The lower branch contains the so-called "Hilbert transformer" with the frequency response $H_{\rm HT}(f)$.
Its output signal $y(t)$ is multiplied by the imaginary unit $\rm j$ and added to the signal $x(t)$ :
- $$x_{\rm +}(t)= x(t) + {\rm j}\cdot y(t) .$$
As test signals are used, each with $A = 1 \, \text{V}$ and $f_0 = 10 \, \text{kHz}$:
- $$x_1(t) = A \cdot {\cos} ( 2 \pi f_0 t ),$$
- $$x_2(t) = A \cdot {\sin} ( 2 \pi f_0 t ),$$
- $$x_3(t) = A \cdot {\cos} \big( 2 \pi f_0 (t - \tau) \big) \hspace{0.3cm}{\rm with}\hspace{0.3cm}\tau = 12.5 \hspace{0.1cm}{\rm µ s}.$$
Hints:
- This exercise belongs to the chapter Analytical Signal and its Spectral Function.

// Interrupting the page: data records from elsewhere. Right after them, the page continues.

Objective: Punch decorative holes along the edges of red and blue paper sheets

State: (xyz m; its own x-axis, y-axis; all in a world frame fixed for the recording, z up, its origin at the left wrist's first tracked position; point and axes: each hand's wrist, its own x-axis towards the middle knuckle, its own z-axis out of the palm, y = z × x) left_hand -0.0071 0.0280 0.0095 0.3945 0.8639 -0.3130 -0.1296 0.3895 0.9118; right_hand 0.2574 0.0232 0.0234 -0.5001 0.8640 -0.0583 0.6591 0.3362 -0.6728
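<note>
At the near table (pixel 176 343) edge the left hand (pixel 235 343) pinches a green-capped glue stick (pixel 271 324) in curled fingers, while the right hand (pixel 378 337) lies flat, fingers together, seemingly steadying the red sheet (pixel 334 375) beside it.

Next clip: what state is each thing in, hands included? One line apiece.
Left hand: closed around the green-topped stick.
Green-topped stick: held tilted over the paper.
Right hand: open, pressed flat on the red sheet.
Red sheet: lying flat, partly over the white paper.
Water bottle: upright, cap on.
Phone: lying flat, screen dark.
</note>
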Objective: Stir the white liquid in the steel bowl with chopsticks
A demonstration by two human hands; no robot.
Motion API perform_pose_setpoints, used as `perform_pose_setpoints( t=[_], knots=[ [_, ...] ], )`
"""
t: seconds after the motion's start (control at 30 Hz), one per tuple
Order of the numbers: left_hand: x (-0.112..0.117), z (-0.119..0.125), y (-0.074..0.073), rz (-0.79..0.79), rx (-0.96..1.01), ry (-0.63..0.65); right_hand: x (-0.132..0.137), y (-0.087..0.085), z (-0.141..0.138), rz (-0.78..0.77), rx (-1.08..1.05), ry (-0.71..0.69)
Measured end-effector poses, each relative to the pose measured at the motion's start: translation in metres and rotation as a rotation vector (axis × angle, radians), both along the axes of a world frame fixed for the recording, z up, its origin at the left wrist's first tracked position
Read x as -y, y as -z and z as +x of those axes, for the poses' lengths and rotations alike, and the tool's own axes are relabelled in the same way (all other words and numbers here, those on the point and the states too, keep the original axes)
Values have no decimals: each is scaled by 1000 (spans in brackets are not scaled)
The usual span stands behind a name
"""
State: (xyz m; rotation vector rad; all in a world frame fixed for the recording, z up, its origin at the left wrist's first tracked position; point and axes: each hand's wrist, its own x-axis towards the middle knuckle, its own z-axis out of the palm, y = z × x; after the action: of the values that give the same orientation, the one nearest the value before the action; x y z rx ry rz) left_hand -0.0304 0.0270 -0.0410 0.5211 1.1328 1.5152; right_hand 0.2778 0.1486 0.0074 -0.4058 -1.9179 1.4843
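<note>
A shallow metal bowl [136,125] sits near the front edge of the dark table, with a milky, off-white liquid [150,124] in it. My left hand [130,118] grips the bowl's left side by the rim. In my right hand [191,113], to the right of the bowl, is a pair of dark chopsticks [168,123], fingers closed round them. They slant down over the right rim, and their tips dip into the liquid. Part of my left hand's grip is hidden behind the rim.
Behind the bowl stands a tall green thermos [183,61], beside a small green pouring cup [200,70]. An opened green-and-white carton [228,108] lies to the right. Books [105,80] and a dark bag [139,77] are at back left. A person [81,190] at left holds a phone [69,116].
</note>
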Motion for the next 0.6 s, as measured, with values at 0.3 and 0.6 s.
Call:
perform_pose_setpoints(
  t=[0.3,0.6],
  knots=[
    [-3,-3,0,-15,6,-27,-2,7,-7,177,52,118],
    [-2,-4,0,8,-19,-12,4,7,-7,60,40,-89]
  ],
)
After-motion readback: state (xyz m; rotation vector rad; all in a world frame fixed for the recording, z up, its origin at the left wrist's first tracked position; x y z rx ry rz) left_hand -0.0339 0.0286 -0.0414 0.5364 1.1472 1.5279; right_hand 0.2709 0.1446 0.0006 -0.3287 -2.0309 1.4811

- The following applies to the spectral function of the analytical signal:
- $$ X_{\rm +}(f)= \big[1 + {\rm sign}(f)\big] \cdot X(f).$$
Questions
Solution
(1) For the spectral function at the model output holds:
- $$X_{\rm +}(f)= \left(1 + {\rm j}\cdot H_{\rm HT}(f)\right) \cdot X(f).$$
- A comparison with the given relation
- $$X_{\rm +}(f)= \left(1 + {\rm sign}(f)\right) \cdot X(f)$$
- shows that $H_{\rm HT}(f) = - {\rm j} \cdot \sign(f)$.
- Thus, the real part we are looking for is ${\rm Re}[X_{\rm +}(f)]\hspace{0.15cm}\underline{=0}$ and the imaginary part is equal to ${\rm Im}[X_{\rm +}(f)]\hspace{0.15cm}\underline{=-1}$.
(2) From the spectral function
- $$X_1(f) = {A}/{2}\cdot\delta (f + f_{0})+ {A}/{2}\cdot\delta (f - f_{0}).$$
- becomes according to the Hilbert transformer:
- $$Y_1(f) = {\rm j}\cdot {A}/{2}\cdot\delta (f + f_{0})-{\rm j}\cdot {A}/{2}\cdot\delta (f - f_{0}).$$
- Thus the signal at the output of the Hilbert transformer is:
- $$y_1(t) = A \cdot {\sin} ( 2 \pi f_0 t ) \hspace{0.3cm}\Rightarrow \hspace{0.3cm}y_1(t=0)\hspace{0.15 cm}\underline{ =0}.$$
(3) Now the spectral functions at the input and output of the Hilbert transformer are:
- $$X_2(f) = {\rm j}\cdot {A}/{2}\cdot\delta (f + f_{0})-{\rm j}\cdot {A}/{2}\cdot\delta (f - f_{0}),$$
- $$Y_2(f) = -{A}/{2}\cdot\delta (f + f_{0})- {A}/{2}\cdot\delta (f - f_{0}).$$
- It follows that $y_2(t) = - A \cdot \cos(2\pi f_0 t)$ and $y_2(t = 0)\; \underline{= -\hspace{-0.08cm}1 \,\text{V}}$.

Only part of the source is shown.